▶ Work required: Go through the following data and transcribe exactly the stretch of lines from the one holding "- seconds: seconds" to the one holding "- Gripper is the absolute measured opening", both included.

BEGIN Data in this exercise

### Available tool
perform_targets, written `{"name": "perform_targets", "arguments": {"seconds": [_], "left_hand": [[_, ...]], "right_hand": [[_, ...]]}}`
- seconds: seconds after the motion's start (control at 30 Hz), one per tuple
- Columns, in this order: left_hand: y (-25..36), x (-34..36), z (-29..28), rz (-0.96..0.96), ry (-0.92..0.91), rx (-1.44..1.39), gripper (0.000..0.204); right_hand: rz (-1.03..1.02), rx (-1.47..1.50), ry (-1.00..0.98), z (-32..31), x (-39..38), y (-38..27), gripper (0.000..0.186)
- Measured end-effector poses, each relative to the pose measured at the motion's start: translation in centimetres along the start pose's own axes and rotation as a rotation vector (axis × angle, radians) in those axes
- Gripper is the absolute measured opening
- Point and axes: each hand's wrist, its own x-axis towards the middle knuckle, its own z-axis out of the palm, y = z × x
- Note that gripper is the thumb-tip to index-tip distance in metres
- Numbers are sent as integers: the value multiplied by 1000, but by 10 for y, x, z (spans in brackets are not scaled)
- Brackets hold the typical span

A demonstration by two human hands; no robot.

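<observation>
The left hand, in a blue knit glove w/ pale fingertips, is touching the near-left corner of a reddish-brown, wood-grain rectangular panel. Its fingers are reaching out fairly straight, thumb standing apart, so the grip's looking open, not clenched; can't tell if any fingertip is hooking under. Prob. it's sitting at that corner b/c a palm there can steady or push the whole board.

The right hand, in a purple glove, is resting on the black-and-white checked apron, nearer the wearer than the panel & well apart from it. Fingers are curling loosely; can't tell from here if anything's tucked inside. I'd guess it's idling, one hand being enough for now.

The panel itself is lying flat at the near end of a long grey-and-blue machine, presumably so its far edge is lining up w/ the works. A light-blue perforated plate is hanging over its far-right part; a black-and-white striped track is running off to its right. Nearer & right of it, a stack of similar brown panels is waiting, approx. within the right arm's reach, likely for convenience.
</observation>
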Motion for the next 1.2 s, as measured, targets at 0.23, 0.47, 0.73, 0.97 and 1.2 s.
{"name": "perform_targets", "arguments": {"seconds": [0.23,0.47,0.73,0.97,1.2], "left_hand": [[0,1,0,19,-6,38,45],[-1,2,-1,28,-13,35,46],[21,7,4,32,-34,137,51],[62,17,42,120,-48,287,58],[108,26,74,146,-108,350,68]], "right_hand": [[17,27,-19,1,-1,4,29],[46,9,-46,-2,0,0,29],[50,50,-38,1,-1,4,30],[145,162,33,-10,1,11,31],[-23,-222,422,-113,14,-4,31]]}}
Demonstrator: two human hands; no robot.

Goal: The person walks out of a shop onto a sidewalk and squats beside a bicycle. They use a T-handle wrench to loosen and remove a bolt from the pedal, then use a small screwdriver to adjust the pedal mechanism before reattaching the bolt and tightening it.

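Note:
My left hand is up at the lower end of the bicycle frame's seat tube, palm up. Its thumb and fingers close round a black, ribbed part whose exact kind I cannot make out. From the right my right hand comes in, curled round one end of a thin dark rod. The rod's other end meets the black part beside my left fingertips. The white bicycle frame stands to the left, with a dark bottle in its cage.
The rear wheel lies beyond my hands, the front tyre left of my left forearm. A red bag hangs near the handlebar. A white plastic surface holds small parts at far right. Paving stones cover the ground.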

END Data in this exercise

▶ Answer to this problem:
- seconds: seconds after the motion's start (control at 30 Hz), one per tuple
- Columns, in this order: left_hand: y (-25..36), x (-34..36), z (-29..28), rz (-0.96..0.96), ry (-0.92..0.91), rx (-1.44..1.39), gripper (0.000..0.204); right_hand: rz (-1.03..1.02), rx (-1.47..1.50), ry (-1.00..0.98), z (-32..31), x (-39..38), y (-38..27), gripper (0.000..0.186)
- Measured end-effector poses, each relative to the pose measured at the motion's start: translation in centimetres along the start pose's own axes and rotation as a rotation vector (axis × angle, radians) in those axes
- Gripper is the absolute measured opening

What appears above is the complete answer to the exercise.